Dos herramientas, dos preguntas
El contador de texto es el resumen de página: una caja de siete números, más cuatro reescrituras de mayúsculas con un clic (mayúsculas, minúsculas, tipo título, tipo oración). El contador de caracteres es el informe de composición: los mismos recuentos básicos, tiempo de lectura y de habla, el total de espacios, la división en cinco grupos y un ranking de los diez caracteres que más aparecen. Para una comprobación antes de publicar, la vista de siete cajas basta; cuando la pregunta pasa a ser qué letra o qué palabra pesa demasiado, la vista de caracteres y el contador de frecuencia de palabras llevan el detalle.
De dónde viene la brecha entre palabras y caracteres
Las palabras se cortan en rachas de espacio, así que el pangrama the quick brown fox jumps over the lazy dog es 9 palabras, 43 caracteres con espacios y 35 sin ellos. La puntuación se pega a las palabras y nunca las empieza. La brecha entre los dos recuentos de caracteres es exactamente el espacio. Y hay un borde CJK: el texto chino y japonés no lleva espacios, así que un párrafo de 200 caracteres se lee como 1 palabra, y por eso para el CJK la medida honesta de longitud es el recuento de caracteres, no el de palabras. Y las reescrituras de mayúsculas nunca mueven los contadores: the, THE y The pesan igual, así que dar formato con el conversor de mayúsculas/minúsculas o con los botones integrados cambia cómo se ve el texto, no qué tan largo es.

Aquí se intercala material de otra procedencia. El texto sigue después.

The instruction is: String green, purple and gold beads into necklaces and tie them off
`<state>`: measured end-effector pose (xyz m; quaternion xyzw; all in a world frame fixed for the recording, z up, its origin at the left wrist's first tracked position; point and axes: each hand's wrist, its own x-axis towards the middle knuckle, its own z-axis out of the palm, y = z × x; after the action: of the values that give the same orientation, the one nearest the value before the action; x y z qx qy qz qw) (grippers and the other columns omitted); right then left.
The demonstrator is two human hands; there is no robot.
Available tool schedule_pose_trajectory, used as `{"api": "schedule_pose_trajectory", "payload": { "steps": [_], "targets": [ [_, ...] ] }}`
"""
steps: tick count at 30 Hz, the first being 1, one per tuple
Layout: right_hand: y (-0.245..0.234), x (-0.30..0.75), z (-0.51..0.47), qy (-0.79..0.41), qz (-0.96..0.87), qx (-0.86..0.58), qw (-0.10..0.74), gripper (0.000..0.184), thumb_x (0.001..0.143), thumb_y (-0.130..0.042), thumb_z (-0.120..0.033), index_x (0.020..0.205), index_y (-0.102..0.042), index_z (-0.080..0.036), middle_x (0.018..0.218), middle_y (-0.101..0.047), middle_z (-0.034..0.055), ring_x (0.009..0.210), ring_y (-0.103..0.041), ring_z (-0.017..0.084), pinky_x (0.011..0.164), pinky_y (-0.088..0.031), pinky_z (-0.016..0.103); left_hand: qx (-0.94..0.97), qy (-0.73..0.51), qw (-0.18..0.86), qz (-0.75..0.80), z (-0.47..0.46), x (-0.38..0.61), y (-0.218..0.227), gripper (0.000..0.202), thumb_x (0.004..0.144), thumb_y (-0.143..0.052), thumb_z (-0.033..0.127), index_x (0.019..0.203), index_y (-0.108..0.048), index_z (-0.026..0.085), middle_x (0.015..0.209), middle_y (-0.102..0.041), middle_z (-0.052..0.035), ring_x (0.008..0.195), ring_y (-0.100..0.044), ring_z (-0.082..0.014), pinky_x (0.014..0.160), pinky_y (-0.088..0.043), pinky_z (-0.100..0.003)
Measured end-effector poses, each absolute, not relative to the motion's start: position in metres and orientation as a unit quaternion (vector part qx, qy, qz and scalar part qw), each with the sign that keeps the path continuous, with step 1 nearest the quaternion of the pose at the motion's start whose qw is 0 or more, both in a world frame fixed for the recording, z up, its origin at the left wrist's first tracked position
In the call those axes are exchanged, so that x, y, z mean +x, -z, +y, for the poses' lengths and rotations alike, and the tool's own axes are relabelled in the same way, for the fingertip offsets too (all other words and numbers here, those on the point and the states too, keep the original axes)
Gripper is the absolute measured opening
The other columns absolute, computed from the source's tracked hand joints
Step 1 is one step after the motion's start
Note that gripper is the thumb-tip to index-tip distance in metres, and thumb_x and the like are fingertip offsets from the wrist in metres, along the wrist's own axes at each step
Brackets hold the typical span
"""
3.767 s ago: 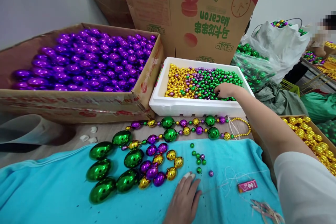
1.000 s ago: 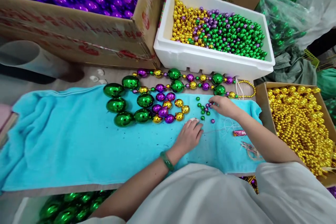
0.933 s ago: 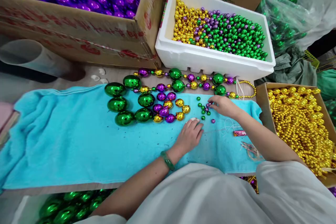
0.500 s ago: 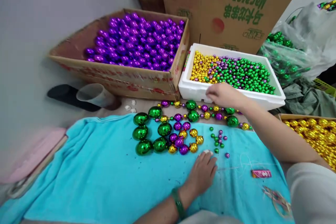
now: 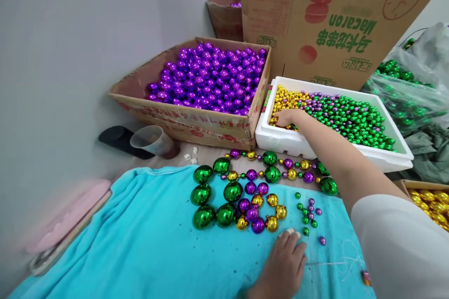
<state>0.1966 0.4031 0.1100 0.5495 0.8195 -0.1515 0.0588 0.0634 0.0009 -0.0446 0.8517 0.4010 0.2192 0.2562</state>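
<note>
My right hand [image 5: 288, 117] reaches over the near wall of a white foam box [image 5: 291, 142], its fingers down among small gold beads [image 5: 286, 98]; the fingertips are hidden. Small green beads [image 5: 365, 119] fill the box's other side, with purple ones mixed in. My left hand [image 5: 286, 261] lies flat on the turquoise towel [image 5: 157, 238], fingers extended, white covering on some fingertips. Just above it lie gold and purple balls set in a ring [image 5: 271, 200], beside large green balls [image 5: 203, 217]. Loose small green and purple beads [image 5: 305, 219] sit right of them. A thin thread [image 5: 329, 262] runs from near my left hand.
A carton of purple balls [image 5: 210, 79] stands at the back left, before a tall Macaron carton [image 5: 277, 23]. A clear plastic cup [image 5: 150, 140] stands left. Strung beads [image 5: 271, 174] lie along the towel's far edge. Gold balls [image 5: 431, 203] fill a box at right.
My right hand has moved from the foam box's near rim into the gold beads. My left hand still rests on the towel. The view has shifted, so things appear lower and farther right.
</note>
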Motion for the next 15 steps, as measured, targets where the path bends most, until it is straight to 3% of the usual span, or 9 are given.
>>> {"api": "schedule_pose_trajectory", "payload": {
  "steps": [3,6,11,15],
  "targets": [
    [-0.113,0.209,0.408,0.202,0.787,0.581,0.049,0.034,0.07,-0.064,-0.011,0.102,-0.071,-0.018,0.102,-0.072,0.0103,0.094,-0.067,0.025,0.085,-0.052,0.034,0.849,-0.222,0.26,0.404,0.001,0.063,0.044,0.023,0.089,-0.051,0.026,0.111,-0.058,0.024,0.128,-0.058,-0.0031,0.123,-0.049,-0.0248,0.106,-0.044,-0.042],
    [-0.12,0.226,0.411,0.263,0.751,0.606,0.006,0.03,0.08,-0.057,-0.011,0.108,-0.065,-0.016,0.091,-0.071,0.0089,0.077,-0.068,0.018,0.071,-0.054,0.029,0.847,-0.228,0.26,0.403,0.0,0.063,0.044,0.022,0.089,-0.05,0.025,0.11,-0.058,0.024,0.128,-0.059,-0.004,0.123,-0.049,-0.0256,0.105,-0.044,-0.043],
    [-0.13,0.25,0.402,0.592,0.517,0.574,-0.231,0.028,0.082,-0.052,-0.009,0.109,-0.057,-0.018,0.085,-0.065,0.0057,0.065,-0.063,0.012,0.052,-0.048,0.02,0.845,-0.234,0.256,0.406,-0.001,0.064,0.048,0.023,0.088,-0.052,0.025,0.11,-0.058,0.025,0.127,-0.059,-0.004,0.123,-0.049,-0.0255,0.105,-0.044,-0.043],
    [-0.132,0.261,0.391,0.682,0.426,0.501,-0.32,0.028,0.082,-0.049,-0.005,0.106,-0.055,-0.018,0.08,-0.061,0.0033,0.068,-0.062,0.011,0.055,-0.049,0.02,0.849,-0.23,0.255,0.402,0.001,0.064,0.049,0.021,0.088,-0.053,0.024,0.108,-0.058,0.025,0.128,-0.058,-0.0036,0.124,-0.048,-0.0251,0.106,-0.043,-0.043]
  ]
}}
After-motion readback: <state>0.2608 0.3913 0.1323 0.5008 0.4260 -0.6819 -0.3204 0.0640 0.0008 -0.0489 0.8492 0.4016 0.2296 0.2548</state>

Lectura a 200, habla a 130
El tiempo de lectura divide las palabras entre 200 y redondea hacia arriba, con un suelo de 1 minuto: 1200 palabras dan exactamente 6, 1300 dan 7 porque 1300 / 200 = 6,5 redondea arriba. El tiempo de habla divide entre 130, el ritmo de una voz de presentación: 1200 palabras dan 9,23, redondeado a 10 minutos. Por eso un guion de 10 minutos cae cerca de 1300 palabras y una introducción de blog de 2 minutos cerca de 400. Las dos tasas van juntas en el contador de caracteres, y un guion se puede cotejar contra un presupuesto de lectura y uno de habla a la vez.
Los diez primeros y la división en cinco
Quita el espacio, cuenta cada carácter restante y ordena por frecuencia: los diez primeros forman un ranking, y en prosa inglesa la letra e va delante, seguida de t, a y o. La división en cinco clasifica cada carácter en mayúsculas, minúsculas, dígitos, especiales y espacios, y trae una trampa: todo lo que no esté en a-z, A-Z y 0-9 es especial, así que una frase CJK, una emoji o una umlaut alemana caen en el cajón de especiales. Lee la división como un medidor de pureza: un texto latino limpio muestra una barra enorme de minúsculas y una de especiales casi cero; una cadena llena de unidades, teléfonos y hashtags lo invierte.
Por qué importan los límites de caracteres
Contar es donde se encuentran los límites. Un tuit se corta en 280 caracteres, el título de un producto en un par de cientos, y los prompts de IA en presupuestos duros que cambian entre modelos de imagen y de vídeo. La guía de prompts de imagen para IA trabaja dentro de un presupuesto de caracteres donde los términos de estilo y de cámara compiten por los mismos 75 a 200 caracteres de margen, y la guía de prompts de vídeo para IA hace la misma aritmética sobre descripciones más largas y cargadas de movimiento. El contador lo dice antes de que la API rechace la carga: corta adjetivos, no el sujeto.
Qué mide de verdad el recuento
El recuento de caracteres es la longitud de la cadena que pegaste, y el pegado puede esconder dos cosas. Primero, marcado: pegar desde un editor de texto enriquecido trae etiquetas, y <b>hi</b> cuenta como 10 caracteres aunque solo hi sea visible; la guía de formato HTML muestra cómo ver y quitar esa capa. Segundo, codificación: la longitud cuenta unidades UTF-16, así que una emoji como 😀 ocupa 2 en el recuento aunque sea un solo glifo y 4 bytes en UTF-8; la guía de texto a binario recorre los mismos puntos de código byte a byte. Entre ambas, el contador es un informe fiel de la cadena tal como está guardada, que es justo lo que medirá también el sistema receptor.